Task prompt |
Your answer must be a word-for-word copy of the listing, with all pictures excluded.

Source data |
········

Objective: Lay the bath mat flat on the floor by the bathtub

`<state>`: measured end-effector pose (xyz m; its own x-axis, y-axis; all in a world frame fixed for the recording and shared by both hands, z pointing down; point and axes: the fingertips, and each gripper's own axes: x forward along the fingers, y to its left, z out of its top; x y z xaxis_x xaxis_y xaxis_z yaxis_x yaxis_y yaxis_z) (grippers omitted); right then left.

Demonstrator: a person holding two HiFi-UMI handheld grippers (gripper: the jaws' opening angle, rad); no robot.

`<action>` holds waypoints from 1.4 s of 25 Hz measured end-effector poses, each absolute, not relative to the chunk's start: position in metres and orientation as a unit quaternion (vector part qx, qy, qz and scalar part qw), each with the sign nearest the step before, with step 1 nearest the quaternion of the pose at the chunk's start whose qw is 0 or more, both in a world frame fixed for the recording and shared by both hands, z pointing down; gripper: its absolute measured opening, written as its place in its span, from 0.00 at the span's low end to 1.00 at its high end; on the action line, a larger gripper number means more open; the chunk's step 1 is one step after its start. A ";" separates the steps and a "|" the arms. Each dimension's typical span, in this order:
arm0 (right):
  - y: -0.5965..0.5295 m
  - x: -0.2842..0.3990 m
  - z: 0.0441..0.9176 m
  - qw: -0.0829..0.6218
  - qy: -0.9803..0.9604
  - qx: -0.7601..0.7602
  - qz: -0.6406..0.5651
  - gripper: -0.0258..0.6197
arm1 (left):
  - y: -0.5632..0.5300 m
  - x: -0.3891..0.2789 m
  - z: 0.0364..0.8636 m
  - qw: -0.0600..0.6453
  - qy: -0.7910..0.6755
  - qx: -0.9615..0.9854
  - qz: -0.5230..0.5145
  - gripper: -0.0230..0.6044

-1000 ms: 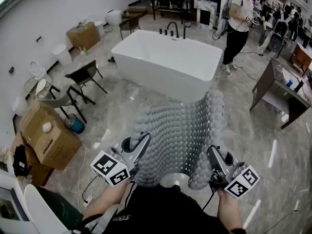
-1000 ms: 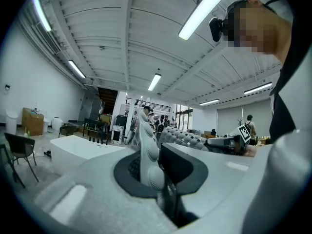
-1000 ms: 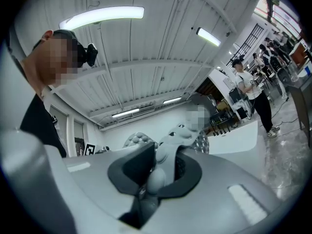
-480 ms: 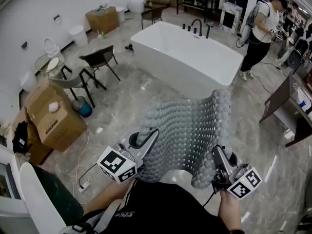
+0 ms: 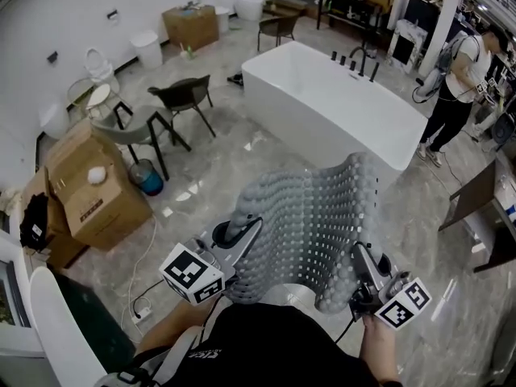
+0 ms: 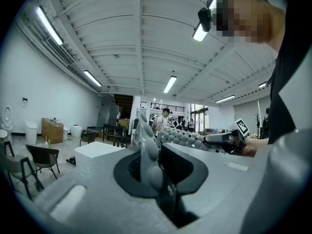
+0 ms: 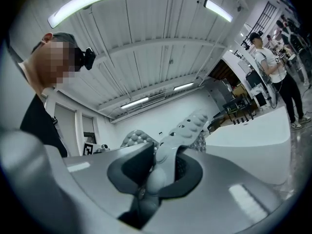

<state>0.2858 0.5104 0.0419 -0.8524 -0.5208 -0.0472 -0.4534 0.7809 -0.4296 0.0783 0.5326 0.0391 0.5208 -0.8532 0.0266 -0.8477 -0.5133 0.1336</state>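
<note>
Grey knobbly rubber bath mat [image 5: 310, 216], near corners pinched by left gripper [image 5: 242, 234] and right gripper [image 5: 355, 258] (jaws just opening slightly, mat between them). Held spread for laying beside white bathtub [image 5: 322, 107].

here we are in a black top [image 5: 274, 345], small white print [image 5: 203, 358] low on its left side. up on our head sits a black camera [image 6: 205, 16]. the left tool [image 5: 244, 230] is smooth grey, with a dark oval hollow round its jaws; its white cube [image 5: 192, 273] shows black square markers, one to a face, and a thin black cable [image 5: 212, 319] trails under it.
</note>
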 end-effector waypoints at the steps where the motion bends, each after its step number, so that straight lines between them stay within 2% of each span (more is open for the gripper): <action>1: 0.503 0.272 0.040 0.086 0.940 -0.256 -0.209 0.10 | 0.526 0.064 0.037 0.065 -0.492 0.868 -0.022 0.10; 8: 0.452 0.184 0.040 0.099 0.939 -0.247 -0.217 0.11 | 0.485 -0.048 0.035 0.065 -0.511 0.857 -0.018 0.10; 13: 0.420 0.139 0.056 0.104 0.934 -0.249 -0.233 0.12 | 0.455 -0.103 0.047 0.075 -0.513 0.855 -0.006 0.10; 24: 0.325 0.090 0.098 0.104 0.921 -0.265 -0.267 0.12 | 0.343 -0.143 0.085 0.125 -0.481 0.867 -0.011 0.10; 35: 0.175 0.098 0.108 0.138 0.905 -0.306 -0.260 0.10 | 0.178 -0.144 0.082 0.112 -0.444 0.889 -0.009 0.09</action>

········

Task answer |
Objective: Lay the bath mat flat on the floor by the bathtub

`<state>`: measured end-effector pose (xyz m; its own x-axis, y-axis; all in a world frame fixed for the recording and shared by both hands, z pointing down; point and axes: the fingertips, and each gripper's own axes: x forward along the fingers, y to its left, z out of its top; x y z xaxis_x xaxis_y xaxis_z yaxis_x yaxis_y yaxis_z) (grippers omitted); right then left.

Demonstrator: a person holding two HiFi-UMI handheld grippers (gripper: the jaws' opening angle, rad); no robot.

`<action>` holds waypoints from 1.4 s of 25 Hz measured end-effector poses, each absolute, not relative to the chunk's start: position in metres and orientation as a unit quaternion (vector part qx, qy, qz and scalar part qw), each with the sign nearest the step before, with step 1 nearest the quaternion of the pose at the chunk's start whose qw is 0 or more, both in a world frame fixed for the recording and shared by both hands, z pointing down; gripper: its absolute measured opening, written as its place in its span, from 0.00 at the span's low end to 1.00 at its high end; on the action line, a larger gripper number means more open; the chunk's step 1 is one step after its start. A ";" separates the steps and a "|" the arms. Each dimension's typical span, in this order:
arm0 (right):
  - y: -0.5965..0.5295 m
  - x: -0.2842..0.3990 m
  - z: 0.0441..0.9176 m
  - qw: -0.0829..0.6218
  - qy: -0.9803..0.9604
  - qx: -0.7601..0.7602
  - qz: -0.6406..0.5651
  - gripper: -0.0258..0.6197
arm1 (left):
  - y: -0.5632..0.5300 m
  - x: -0.3891..0.2789 m
  - z: 0.0364..0.8636 m
  - qw: -0.0600..0.6453
  - qy: -0.7910..0.6755
  - qx: -0.9615..0.9854
  - qz: -0.5230..0.5145
  - gripper: -0.0230..0.6044

-1000 ms: 
-1000 ms: 
-1000 ms: 
-480 ms: 
+0 ms: 
+0 ms: 
+0 ms: 

<state>0.2858 0.5104 0.0419 -0.8524 -0.5208 -0.0472 -0.4534 0.7809 -0.4296 0.0783 0.5326 0.0391 0.5208 -0.8532 0.0266 -0.8477 -0.5133 0.1336</state>
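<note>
Grey knobbly rubber bath mat [image 5: 310, 216], near corners pinched by left gripper [image 5: 242, 234] and right gripper [image 5: 355, 258] (jaws just opening slightly, mat between them). Held spread for laying beside white bathtub [image 5: 322, 107].

here we are in a black top [image 5: 274, 345], small white print [image 5: 203, 358] low on its left side. up on our head sits a black camera [image 6: 205, 16]. the left tool [image 5: 244, 230] is smooth grey, with a dark oval hollow round its jaws; its white cube [image 5: 192, 273] shows black square markers, one to a face, and a thin black cable [image 5: 212, 319] trails under it.
</note>
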 end-effector waypoints at the steps where the motion bends, each after its step number, so that straight lines between them stay within 2% of each span (more is open for the gripper): <action>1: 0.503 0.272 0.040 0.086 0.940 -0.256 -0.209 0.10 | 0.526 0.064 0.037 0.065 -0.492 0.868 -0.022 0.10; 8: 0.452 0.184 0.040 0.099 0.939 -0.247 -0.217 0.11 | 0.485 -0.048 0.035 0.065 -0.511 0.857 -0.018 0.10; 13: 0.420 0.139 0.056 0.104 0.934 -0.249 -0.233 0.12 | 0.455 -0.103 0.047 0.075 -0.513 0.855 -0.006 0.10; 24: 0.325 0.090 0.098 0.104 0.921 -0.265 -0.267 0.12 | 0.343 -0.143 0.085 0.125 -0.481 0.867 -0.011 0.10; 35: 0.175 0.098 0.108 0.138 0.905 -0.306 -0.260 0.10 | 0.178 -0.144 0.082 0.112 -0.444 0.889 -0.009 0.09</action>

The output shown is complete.